Task goal
Return only those lines of the records below in which "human" appears.

Stored entries:
※ ※ ※

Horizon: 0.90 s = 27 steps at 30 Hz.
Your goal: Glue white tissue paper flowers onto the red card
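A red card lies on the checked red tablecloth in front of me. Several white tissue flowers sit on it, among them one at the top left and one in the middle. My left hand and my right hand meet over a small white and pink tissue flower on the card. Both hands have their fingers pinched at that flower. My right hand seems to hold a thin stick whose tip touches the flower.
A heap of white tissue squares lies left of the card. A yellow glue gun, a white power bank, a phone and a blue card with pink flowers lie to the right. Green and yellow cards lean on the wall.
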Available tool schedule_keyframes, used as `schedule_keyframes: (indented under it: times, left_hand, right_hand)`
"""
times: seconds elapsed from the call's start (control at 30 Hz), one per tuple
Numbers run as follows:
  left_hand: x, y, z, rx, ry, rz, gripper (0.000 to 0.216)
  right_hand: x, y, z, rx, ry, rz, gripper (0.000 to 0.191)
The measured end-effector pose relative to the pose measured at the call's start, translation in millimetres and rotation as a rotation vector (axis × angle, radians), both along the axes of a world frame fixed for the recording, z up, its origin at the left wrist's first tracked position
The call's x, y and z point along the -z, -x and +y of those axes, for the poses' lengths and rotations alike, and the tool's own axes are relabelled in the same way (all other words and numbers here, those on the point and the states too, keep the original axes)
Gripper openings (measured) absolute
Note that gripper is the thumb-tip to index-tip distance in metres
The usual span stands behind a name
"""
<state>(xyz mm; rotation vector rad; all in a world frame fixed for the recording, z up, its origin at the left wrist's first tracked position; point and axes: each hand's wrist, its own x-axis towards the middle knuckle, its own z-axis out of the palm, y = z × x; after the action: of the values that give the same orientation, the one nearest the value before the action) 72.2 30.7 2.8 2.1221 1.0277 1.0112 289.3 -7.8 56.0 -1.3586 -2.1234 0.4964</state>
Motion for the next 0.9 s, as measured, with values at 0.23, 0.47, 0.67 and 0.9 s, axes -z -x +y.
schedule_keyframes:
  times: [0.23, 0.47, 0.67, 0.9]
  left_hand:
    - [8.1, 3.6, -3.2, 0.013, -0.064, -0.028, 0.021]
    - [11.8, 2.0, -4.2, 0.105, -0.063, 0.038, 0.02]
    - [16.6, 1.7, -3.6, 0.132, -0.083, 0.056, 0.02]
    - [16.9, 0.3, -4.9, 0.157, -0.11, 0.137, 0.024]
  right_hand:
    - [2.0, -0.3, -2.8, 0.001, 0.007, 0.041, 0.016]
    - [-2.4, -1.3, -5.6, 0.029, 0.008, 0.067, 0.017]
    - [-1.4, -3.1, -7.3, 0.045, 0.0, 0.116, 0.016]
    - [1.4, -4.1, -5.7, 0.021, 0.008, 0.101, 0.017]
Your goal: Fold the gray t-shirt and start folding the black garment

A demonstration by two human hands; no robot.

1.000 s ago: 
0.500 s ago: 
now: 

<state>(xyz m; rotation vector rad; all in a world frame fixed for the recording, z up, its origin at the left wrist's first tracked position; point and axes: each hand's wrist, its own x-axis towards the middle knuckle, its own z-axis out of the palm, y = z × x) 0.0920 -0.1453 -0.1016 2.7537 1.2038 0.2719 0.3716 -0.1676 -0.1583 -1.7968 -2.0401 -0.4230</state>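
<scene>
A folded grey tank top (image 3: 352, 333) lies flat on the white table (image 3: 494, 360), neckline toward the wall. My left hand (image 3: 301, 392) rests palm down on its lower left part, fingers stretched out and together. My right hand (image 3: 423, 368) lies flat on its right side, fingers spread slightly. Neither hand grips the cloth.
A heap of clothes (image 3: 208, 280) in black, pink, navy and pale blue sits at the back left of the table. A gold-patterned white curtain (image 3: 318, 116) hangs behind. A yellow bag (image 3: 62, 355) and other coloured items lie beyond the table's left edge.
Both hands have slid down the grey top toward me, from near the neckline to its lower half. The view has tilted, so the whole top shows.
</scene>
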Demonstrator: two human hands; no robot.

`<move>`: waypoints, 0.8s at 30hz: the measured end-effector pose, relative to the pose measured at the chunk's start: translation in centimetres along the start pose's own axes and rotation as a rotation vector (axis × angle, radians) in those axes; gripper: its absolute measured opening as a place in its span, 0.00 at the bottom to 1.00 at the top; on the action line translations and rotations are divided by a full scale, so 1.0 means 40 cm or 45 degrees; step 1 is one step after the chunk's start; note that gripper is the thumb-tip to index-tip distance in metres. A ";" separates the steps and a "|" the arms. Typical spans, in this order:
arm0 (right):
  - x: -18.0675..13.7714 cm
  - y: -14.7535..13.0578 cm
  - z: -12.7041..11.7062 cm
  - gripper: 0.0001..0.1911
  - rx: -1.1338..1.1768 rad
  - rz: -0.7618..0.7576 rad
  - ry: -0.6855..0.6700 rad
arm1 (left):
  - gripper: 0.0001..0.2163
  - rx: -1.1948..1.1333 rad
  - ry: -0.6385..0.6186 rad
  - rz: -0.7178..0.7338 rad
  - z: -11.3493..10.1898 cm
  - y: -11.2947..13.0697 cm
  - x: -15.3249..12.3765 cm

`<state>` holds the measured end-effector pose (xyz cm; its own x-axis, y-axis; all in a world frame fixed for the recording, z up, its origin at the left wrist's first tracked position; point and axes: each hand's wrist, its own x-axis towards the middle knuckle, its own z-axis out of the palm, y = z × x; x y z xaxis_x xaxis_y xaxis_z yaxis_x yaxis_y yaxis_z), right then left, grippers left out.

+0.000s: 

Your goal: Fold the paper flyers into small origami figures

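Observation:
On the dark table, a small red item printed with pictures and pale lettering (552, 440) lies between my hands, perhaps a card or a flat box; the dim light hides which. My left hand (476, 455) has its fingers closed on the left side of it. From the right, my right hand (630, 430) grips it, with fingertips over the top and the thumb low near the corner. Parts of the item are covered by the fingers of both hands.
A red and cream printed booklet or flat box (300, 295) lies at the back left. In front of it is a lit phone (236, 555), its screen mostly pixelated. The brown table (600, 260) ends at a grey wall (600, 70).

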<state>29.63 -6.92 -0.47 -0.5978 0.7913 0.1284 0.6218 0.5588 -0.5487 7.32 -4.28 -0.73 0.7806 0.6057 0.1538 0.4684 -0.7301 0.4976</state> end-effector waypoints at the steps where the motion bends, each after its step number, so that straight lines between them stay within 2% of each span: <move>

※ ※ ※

Task answer
A demonstration by two human hands; no robot.
Demonstrator: two human hands; no robot.

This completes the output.